About this task: Because the lines must stay identical, write out the data without changing anything.

[Opening Exercise data section]

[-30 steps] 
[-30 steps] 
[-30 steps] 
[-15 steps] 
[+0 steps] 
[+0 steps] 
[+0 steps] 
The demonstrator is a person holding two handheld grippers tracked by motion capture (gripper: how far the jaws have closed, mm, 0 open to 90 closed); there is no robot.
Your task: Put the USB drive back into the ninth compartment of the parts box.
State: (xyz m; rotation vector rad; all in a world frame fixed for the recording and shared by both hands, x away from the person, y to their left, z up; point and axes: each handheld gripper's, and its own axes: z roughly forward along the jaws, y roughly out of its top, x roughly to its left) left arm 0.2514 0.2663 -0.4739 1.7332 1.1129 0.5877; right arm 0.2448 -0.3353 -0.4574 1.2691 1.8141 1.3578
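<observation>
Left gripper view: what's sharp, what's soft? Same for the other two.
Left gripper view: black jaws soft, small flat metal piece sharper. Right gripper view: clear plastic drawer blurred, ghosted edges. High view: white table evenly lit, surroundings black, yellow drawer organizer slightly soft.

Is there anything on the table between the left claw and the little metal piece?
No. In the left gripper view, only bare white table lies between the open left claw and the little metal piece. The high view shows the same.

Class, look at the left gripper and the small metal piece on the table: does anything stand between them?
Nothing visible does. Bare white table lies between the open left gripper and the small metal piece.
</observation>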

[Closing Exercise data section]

Completed task:
[-30 steps] 
[-30 steps] 
[-30 steps] 
[-15 steps] 
[+0 steps] 
[+0 steps] 
[+0 steps] 
The demonstrator is a person holding two handheld grippers tracked by motion capture (gripper: how far the jaws have closed, mm, 0 open to 90 closed); there is no robot.
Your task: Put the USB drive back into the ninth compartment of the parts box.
State: (xyz m; rotation vector rad; all in a world frame fixed for the recording and shared by both hands, x away from the person, y to their left, z up; point and axes: each handheld gripper's, and its own axes: z roughly forward along the jaws, y roughly out of its top, x roughly to its left) left arm 0.2514 0.2663 -0.4739 1.7332 1.1129 0.5877; right arm 0.2448 -0.3353 -0.4574 1.2691 1.8141 1.3578
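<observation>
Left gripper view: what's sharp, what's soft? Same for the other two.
Left gripper view: black jaws soft, small flat metal piece sharper. Right gripper view: clear plastic drawer blurred, ghosted edges. High view: white table evenly lit, surroundings black, yellow drawer organizer slightly soft.

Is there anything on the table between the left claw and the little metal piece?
No. In the left gripper view, only bare white table lies between the open left claw and the little metal piece. The high view shows the same.

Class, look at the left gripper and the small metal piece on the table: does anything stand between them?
Nothing visible does. Bare white table lies between the open left gripper and the small metal piece.
</observation>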

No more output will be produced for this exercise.